Try it: Type out each entry exactly as it appears, but keep every image out.
*** Data in this exercise
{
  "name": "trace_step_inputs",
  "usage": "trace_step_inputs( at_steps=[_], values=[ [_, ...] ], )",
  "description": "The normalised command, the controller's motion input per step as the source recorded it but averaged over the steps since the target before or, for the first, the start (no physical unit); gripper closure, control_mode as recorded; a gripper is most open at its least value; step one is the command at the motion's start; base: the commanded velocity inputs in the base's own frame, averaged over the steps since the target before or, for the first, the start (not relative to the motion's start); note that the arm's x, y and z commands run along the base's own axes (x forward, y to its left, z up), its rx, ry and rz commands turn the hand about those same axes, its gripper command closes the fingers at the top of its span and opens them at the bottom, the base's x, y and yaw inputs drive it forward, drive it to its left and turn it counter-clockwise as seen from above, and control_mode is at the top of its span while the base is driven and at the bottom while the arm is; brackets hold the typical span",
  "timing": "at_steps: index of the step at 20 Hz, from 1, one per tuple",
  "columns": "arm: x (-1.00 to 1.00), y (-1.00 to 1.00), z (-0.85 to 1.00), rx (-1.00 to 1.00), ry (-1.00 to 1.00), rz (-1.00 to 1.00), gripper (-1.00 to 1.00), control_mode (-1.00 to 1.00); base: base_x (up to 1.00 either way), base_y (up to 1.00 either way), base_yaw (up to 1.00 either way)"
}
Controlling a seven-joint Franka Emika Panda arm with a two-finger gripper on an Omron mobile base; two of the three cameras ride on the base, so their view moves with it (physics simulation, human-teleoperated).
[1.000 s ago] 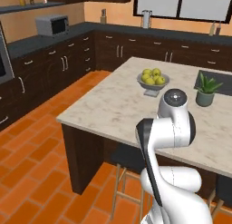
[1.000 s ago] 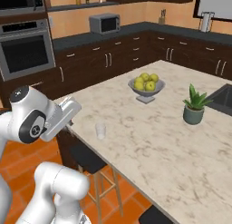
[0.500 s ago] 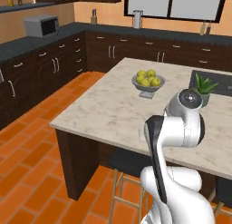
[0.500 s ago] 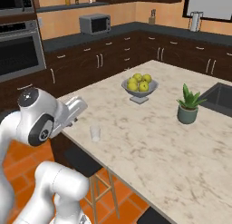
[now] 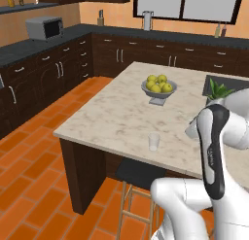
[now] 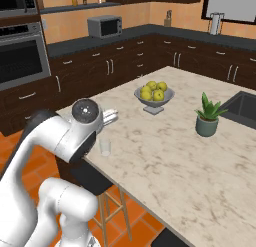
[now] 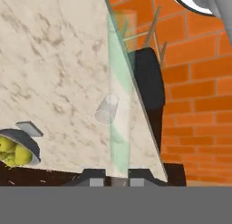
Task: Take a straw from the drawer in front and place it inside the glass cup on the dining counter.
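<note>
My gripper [image 7: 119, 177] is shut on a pale green see-through straw [image 7: 118, 91] that runs up the middle of the hand view. The glass cup [image 7: 107, 110] stands upright near the edge of the dining counter [image 7: 54, 60], just beside the straw's line. In the base views the glass cup [image 5: 154, 141] [image 6: 105, 147] stands by the near edge of the dining counter [image 5: 116, 122] [image 6: 165, 156]. My hand [image 6: 110, 115] hovers a little above and behind it, at the counter's edge. I cannot tell which of the dark cabinet fronts is the drawer.
A grey bowl of yellow-green fruit [image 5: 158, 87] [image 6: 154, 95] sits mid-counter, and a potted plant [image 6: 207, 116] stands beside a sink [image 6: 245, 106]. A dark stool [image 5: 138, 173] [image 7: 147, 82] is tucked under the counter's near edge. The floor is orange brick.
The whole picture has shifted, so the base has driven: the counter and cup now sit closer. My hand has come nearer to the cup. The jaws stay shut on the straw.
</note>
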Motion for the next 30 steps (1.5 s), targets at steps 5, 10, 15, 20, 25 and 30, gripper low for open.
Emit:
trace_step_inputs(
  at_steps=[5,10,15,20,25,30],
  values=[
    [0.14,0.14,0.11,0.50,0.00,0.06,1.00,-1.00,0.00,0.00,0.00],
    [0.00,0.00,0.11,0.55,0.05,0.07,1.00,-1.00,0.00,0.00,0.00],
    [0.08,0.01,0.07,0.56,0.04,0.09,1.00,-1.00,0.00,0.00,0.00],
    [0.35,0.23,0.05,0.49,0.05,0.08,1.00,-1.00,0.00,0.00,0.00],
    [0.39,0.39,0.02,0.17,-0.14,0.00,1.00,-1.00,0.00,0.00,0.00],
    [0.18,0.03,-0.13,-0.09,-0.39,0.00,1.00,-1.00,0.00,0.00,0.00]
  ],
)
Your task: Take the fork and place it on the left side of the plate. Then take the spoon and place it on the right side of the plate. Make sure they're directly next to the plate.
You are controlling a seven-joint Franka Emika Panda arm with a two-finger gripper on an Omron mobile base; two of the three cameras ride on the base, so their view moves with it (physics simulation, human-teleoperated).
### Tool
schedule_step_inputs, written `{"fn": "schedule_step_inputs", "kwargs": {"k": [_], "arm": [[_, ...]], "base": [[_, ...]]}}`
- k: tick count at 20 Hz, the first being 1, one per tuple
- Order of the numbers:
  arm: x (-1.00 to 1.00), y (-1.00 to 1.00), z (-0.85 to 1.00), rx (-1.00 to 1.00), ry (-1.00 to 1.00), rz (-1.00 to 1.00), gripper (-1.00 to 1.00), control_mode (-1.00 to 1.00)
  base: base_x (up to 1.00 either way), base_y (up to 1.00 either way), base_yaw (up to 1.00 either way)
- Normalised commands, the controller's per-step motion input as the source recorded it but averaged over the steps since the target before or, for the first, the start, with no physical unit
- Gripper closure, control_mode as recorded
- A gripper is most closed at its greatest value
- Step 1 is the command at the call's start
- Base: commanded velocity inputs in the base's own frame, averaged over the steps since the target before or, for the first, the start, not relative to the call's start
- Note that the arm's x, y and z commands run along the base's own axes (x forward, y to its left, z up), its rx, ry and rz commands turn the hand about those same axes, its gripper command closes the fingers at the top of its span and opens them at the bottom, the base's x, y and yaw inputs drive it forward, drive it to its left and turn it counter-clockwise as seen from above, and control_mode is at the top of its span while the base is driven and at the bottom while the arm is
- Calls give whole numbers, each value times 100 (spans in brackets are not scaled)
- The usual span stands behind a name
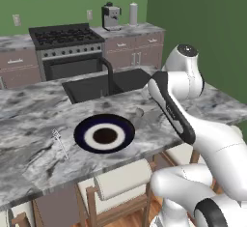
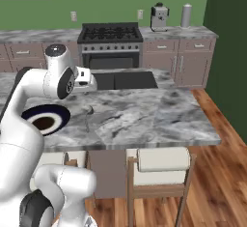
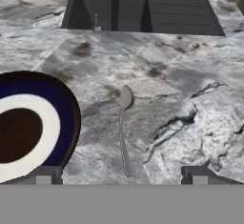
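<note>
**A:** Marbled grey counter (image 1: 29,124) all round, with green walls behind. Nearest the hand camera are the gripper (image 3: 121,173) tips, spread wide apart and holding nothing, hanging just short of the spoon (image 3: 124,127).

**B:** And the spoon lies where?

**A:** Flat on the counter to the right of the plate (image 3: 66,118), handle toward the gripper, bowl pointing at the sink (image 3: 143,13). It sits near the plate's rim with a strip of counter between them (whether that counts as "directly next to" I would not swear).

**B:** The fork?

**A:** The fork (image 1: 60,144) lies on the plate's left side in the left base view, close by, apart from the rim.

**B:** How will the spoon handle?

**A:** I judge it thin, stiff metal, light and slick, lying low on the stone. Take it across the middle of the handle, fingers straddling its narrow width; a pinch near the bowl would likely tip it.

**B:** Anything in the way?

**A:** Little. The plate's rim is the nearest thing to knock. Beyond it the sink and its dark faucet (image 1: 108,74), then the stove (image 1: 65,40), a coffee machine (image 1: 111,17) and a paper towel roll (image 1: 133,14) on the back counter, all well apart.
</note>
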Motion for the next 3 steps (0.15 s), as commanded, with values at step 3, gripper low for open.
{"fn": "schedule_step_inputs", "kwargs": {"k": [3], "arm": [[-99, 0, 31, 0, -10, 0, -100, -100]], "base": [[0, 0, 0]]}}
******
Result:
{
  "name": "trace_step_inputs",
  "usage": "trace_step_inputs( at_steps=[_], values=[ [_, ...] ], )",
  "description": "The normalised command, the controller's motion input per step as the source recorded it but averaged over the steps since the target before or, for the first, the start (no physical unit); gripper closure, control_mode as recorded; a gripper is most open at its least value; step one is the command at the motion's start; base: the commanded velocity inputs in the base's own frame, averaged over the steps since the target before or, for the first, the start (not relative to the motion's start); note that the arm's x, y and z commands run along the base's own axes (x forward, y to its left, z up), its rx, ry and rz commands turn the hand about those same axes, its gripper command closes the fingers at the top of its span and opens them at the bottom, the base's x, y and yaw inputs drive it forward, drive it to its left and turn it counter-clockwise as seen from above, and control_mode is at the top of its span while the base is driven and at the bottom while the arm is; brackets hold the typical span",
  "timing": "at_steps: index of the step at 20 Hz, from 1, one per tuple",
  "columns": "arm: x (-1.00 to 1.00), y (-1.00 to 1.00), z (-0.85 to 1.00), rx (-1.00 to 1.00), ry (-1.00 to 1.00), rz (-1.00 to 1.00), gripper (-1.00 to 1.00), control_mode (-1.00 to 1.00); base: base_x (up to 1.00 either way), base_y (up to 1.00 either way), base_yaw (up to 1.00 either way)"
}
Controlling a seven-joint Franka Emika Panda arm with a two-finger gripper on an Omron mobile base; two of the three cameras ride on the base, so their view moves with it (physics simulation, human-teleoperated).
[1.000 s ago] 
[1.000 s ago] 
[0.500 s ago] 
[0.500 s ago] 
[now] 
[now] 
[now] 
Task: Take a straw from the drawer in front and place it inside the glass cup on the dining counter.
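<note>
My gripper [image 7: 119, 177] is shut on a pale green see-through straw [image 7: 118, 91] that runs up the middle of the hand view. The glass cup [image 7: 107, 110] stands upright near the edge of the dining counter [image 7: 54, 60], just beside the straw's line. In the base views the glass cup [image 5: 154, 141] [image 6: 105, 147] stands by the near edge of the dining counter [image 5: 116, 122] [image 6: 165, 156]. My hand [image 6: 110, 115] hovers a little above and behind it, at the counter's edge. I cannot tell which of the dark cabinet fronts is the drawer.
A grey bowl of yellow-green fruit [image 5: 158, 87] [image 6: 154, 95] sits mid-counter, and a potted plant [image 6: 207, 116] stands beside a sink [image 6: 245, 106]. A dark stool [image 5: 138, 173] [image 7: 147, 82] is tucked under the counter's near edge. The floor is orange brick.
The whole picture has shifted, so the base has driven: the counter and cup now sit closer. My hand has come nearer to the cup. The jaws stay shut on the straw.
</note>
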Motion for the next 30 steps (1.5 s), targets at steps 5, 10, 15, 20, 25 and 30, gripper low for open.
Emit:
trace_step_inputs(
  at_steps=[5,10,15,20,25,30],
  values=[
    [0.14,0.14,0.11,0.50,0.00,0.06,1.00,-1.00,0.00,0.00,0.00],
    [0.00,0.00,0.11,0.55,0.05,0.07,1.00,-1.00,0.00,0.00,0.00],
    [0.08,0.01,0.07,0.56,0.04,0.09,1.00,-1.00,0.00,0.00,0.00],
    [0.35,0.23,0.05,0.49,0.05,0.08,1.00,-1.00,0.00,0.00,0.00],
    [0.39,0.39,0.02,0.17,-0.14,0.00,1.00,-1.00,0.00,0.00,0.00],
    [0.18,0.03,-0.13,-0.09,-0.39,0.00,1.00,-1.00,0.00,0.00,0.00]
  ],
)
Your task: Take the fork and place it on the left side of the plate. Then take the spoon and place it on the right side of the plate. Make sure they're directly next to the plate.
You are controlling a seven-joint Franka Emika Panda arm with a two-finger gripper on an Omron mobile base; two of the three cameras ride on the base, so their view moves with it (physics simulation, human-teleoperated).
### Tool
schedule_step_inputs, written `{"fn": "schedule_step_inputs", "kwargs": {"k": [_], "arm": [[_, ...]], "base": [[_, ...]]}}`
- k: tick count at 20 Hz, the first being 1, one per tuple
- Order of the numbers:
  arm: x (-1.00 to 1.00), y (-1.00 to 1.00), z (-0.85 to 1.00), rx (-1.00 to 1.00), ry (-1.00 to 1.00), rz (-1.00 to 1.00), gripper (-1.00 to 1.00), control_mode (-1.00 to 1.00)
  base: base_x (up to 1.00 either way), base_y (up to 1.00 either way), base_yaw (up to 1.00 either way)
- Normalised commands, the controller's per-step motion input as the source recorded it but averaged over the steps since the target before or, for the first, the start, with no physical unit
- Gripper closure, control_mode as recorded
- A gripper is most closed at its greatest value
- Step 1 is the command at the call's start
- Base: commanded velocity inputs in the base's own frame, averaged over the steps since the target before or, for the first, the start, not relative to the call's start
- Note that the arm's x, y and z commands run along the base's own axes (x forward, y to its left, z up), its rx, ry and rz commands turn the hand about those same axes, its gripper command closes the fingers at the top of its span and opens them at the bottom, the base's x, y and yaw inputs drive it forward, drive it to its left and turn it counter-clockwise as seen from above, and control_mode is at the top of its span while the base is driven and at the bottom while the arm is
- Calls give whole numbers, each value times 100 (spans in brackets are not scaled)
- The usual span stands behind a name
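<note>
**A:** Marbled grey counter (image 1: 29,124) all round, with green walls behind. Nearest the hand camera are the gripper (image 3: 121,173) tips, spread wide apart and holding nothing, hanging just short of the spoon (image 3: 124,127).

**B:** And the spoon lies where?

**A:** Flat on the counter to the right of the plate (image 3: 66,118), handle toward the gripper, bowl pointing at the sink (image 3: 143,13). It sits near the plate's rim with a strip of counter between them (whether that counts as "directly next to" I would not swear).

**B:** The fork?

**A:** The fork (image 1: 60,144) lies on the plate's left side in the left base view, close by, apart from the rim.

**B:** How will the spoon handle?

**A:** I judge it thin, stiff metal, light and slick, lying low on the stone. Take it across the middle of the handle, fingers straddling its narrow width; a pinch near the bowl would likely tip it.

**B:** Anything in the way?

**A:** Little. The plate's rim is the nearest thing to knock. Beyond it the sink and its dark faucet (image 1: 108,74), then the stove (image 1: 65,40), a coffee machine (image 1: 111,17) and a paper towel roll (image 1: 133,14) on the back counter, all well apart.
</note>
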Motion for the next 3 steps (0.15 s), as commanded, with values at step 3, gripper low for open.
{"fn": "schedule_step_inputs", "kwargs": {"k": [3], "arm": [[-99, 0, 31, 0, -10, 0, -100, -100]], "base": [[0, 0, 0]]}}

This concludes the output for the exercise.